Mazda: Otto mit Selbstzündung

07.09.2019, — Artikel ausdrucken E-Mail verschicken

(jod) Während Benziner mit Laufruhe, Drehfreude und schnellen Reaktionen auf Gasstöße glänzen, überzeugen Diesel mit hohem Drehmoment und Sparsamkeit. Bisher schlossen sich die Vorteile der jeweiligen Bauart gegenseitig aus. Die Vorzüge von Diesel- und Ottomotor in einem Aggregat zu vereinigen ist so etwas wie der heilige Gral der Motorentechnik – eine Interpretation namens Skyactiv-X befeuert ab sofort den neuen Mazda 3.

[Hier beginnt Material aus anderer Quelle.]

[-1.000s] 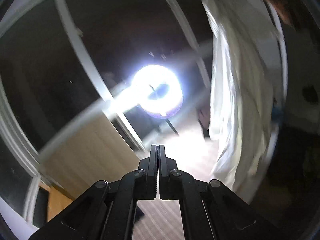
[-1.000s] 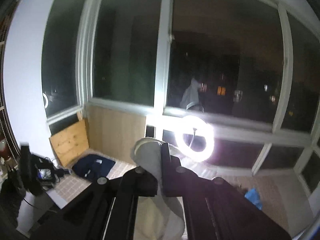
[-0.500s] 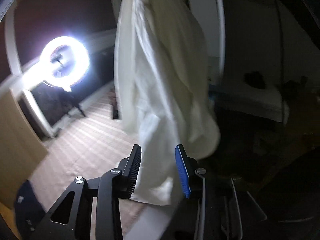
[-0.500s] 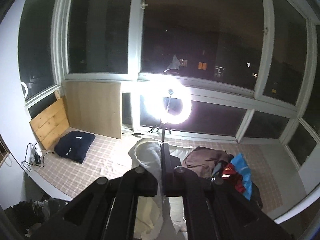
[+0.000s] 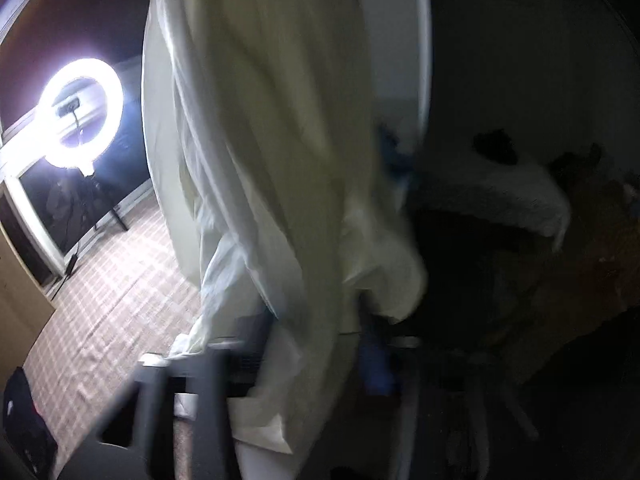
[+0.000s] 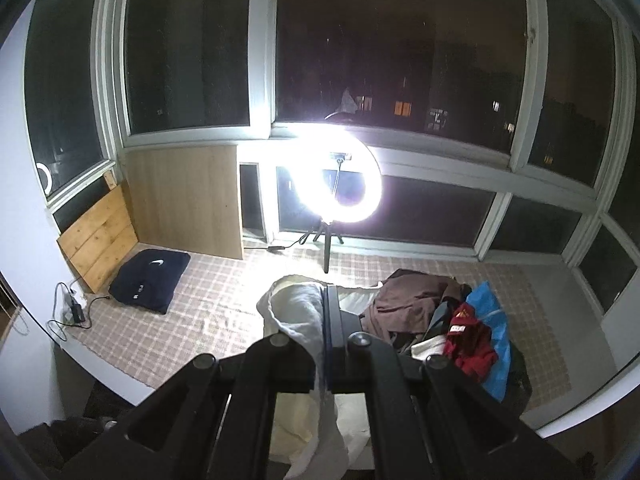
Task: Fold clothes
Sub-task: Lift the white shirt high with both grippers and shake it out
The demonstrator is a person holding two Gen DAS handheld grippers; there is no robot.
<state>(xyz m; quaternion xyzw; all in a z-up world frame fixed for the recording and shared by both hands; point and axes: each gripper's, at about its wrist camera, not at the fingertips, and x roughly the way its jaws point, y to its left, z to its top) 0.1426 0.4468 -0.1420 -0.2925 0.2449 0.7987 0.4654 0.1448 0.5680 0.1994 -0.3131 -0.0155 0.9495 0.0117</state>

Mazdas Mittelweg besteht darin, ein möglichst mageres Benzingemisch nahe an den Rand der Selbstzündung zu bringen – um die Kettenreaktion sodann kontrolliert mit Zündkerzen auszulösen. Das Vorgehen nennt sich SPCCI (Spark Controlled Compression Ignition). Der Einspritzdruck wurde dazu gegenüber herkömmlichen Ottomotoren auf rund 700 bar verdoppelt. Beim Starten und bei Beschleunigungsvorgängen hilft der in den Motor integrierte Starter-Generator nach – ein sogenanntes Mildhybrid-System. Das Ergebnis der Bemühungen ist ein 180 PS/133 kW starker Zweiliter-Vierzylinder, der im neuen Mazda 3 nach WLTP-Zyklus 5,5 bis 6,6 Liter Benzin verbraucht (CO2: 125–142 g/km) und schon heute die 2021 kommende Abgasnorm Euro 6d erfüllt.